L’Humanité N°13473
15 décembre 1987

-Le spectacle musical Quasimodo, joué à Paris du 14 novembre au 27 décembre 1987-

Quasimodo, par le Théâtre de l’Unité
Le père Hugo s’éclate

(par Daniel Pantchenko)

 

Nicoletta dispense le blues profond de sa voix. Derrière, un Indien et un cow-boy passent en trombe à cheval. Il y a de fantastiques numéros de cirque, astucieusement intégrés dans le récit. Bref, une réussite.

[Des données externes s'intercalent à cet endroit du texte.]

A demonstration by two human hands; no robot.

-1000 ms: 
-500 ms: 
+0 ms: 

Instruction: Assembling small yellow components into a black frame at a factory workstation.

Magie du théâtre. Melle Adèle dérègle sa télécommande, le « réparateur agréé » effectue une fausse manœuvre et, badaboum, les voilà jetés en plein feuilleton  moyenâgeux. Rivière sinueuse, brume flottante, flèche d’église en construction… bon sang, mais c’est bien sûr, c’est Notre-Dame de Paris ! Du haut de ses tours, le bossu Quasimodo guigne Esméralda qui chante et danse en compagnie de sa chèvre Djali. Pour la belle bohémienne, l’évêque Frollo est lui aussi prêt à tout. Le prévôt de Paris (« Quasipasqua », je présume) veut expulser tous les étrangers de la capitale. Le capitaine des archers, le beau Phœbus craque à son tour devant Esméralda et la laisse s’enfuir. De nouveau menacée, elle devra son salut à Quasimodo avant de sauver elle-même Phœbus de Clopin Trouillefou, le roi de la Cour des Miracles… alors qu’un cow-boy et un Indien passent en trombe à cheval, Melle Adèle ayant constaté que sa télécommande fonctionne à nouveau, et décidant de taquiner quelque peu les protagonistes de cette abracadabrante histoire. Péripéties diverses. Happy end.
Renonçant aux fouillis jouissifs peu ou prou incontrôlés de certains de ses spectacles précédents, le théâtre de l’Unité (Hervée de Lafond et Jacques Livchine, qui joue en outre le « réparateur agréé ») réussit un quasi sans-faute. Ça grouille de vie et de gags, mais avec bonheur. Aucun effet de flou : on vibre pour l’héroïne, on frémit de l’audace aérienne de Quasimodo (l’acrobate funambule Antoine Rigot), on s’ébahit devant les bagarres et les cascades diverses. Eclairé avec une finesse multiple par le sorcier Jacques Rouveyrollis, le décor de Claude Acquart (lui aussi de l’Unité), tend un pont immédiat vers l’imaginaire. Très à l’aise, Nicoletta y dispense le blues profond de sa voix, sur six chansons signées Victor Hugo (cinq ans après Notre-Dame de Paris, en 1836, il en a tiré un « opéra populaire », La Esmeralda), et William Sheller, lequel a composé en tout trente-deux minutes de musique superbe. Interprétée par la chanteuse et vingt-huit musiciens de l’Opéra de Paris et de l’Orchestre national (direction Michel Ganot), elle existe sur un disque trente centimètres produit comme le spectacle par TEC/PROCAP (Polygram 834 161-1).
La réussite de Quasimodo tient également aux numéros fantastiques du cirque suisse Van Gool (trapèzes, « roue de la mort ») et aux artifices explosifs du groupe Ephémère. Autonomes et en même temps, astucieusement intégrés dans le récit, ils contribuent à la fête et au merveilleux de ce spectacle que grands et petits savourent avec le même plaisir.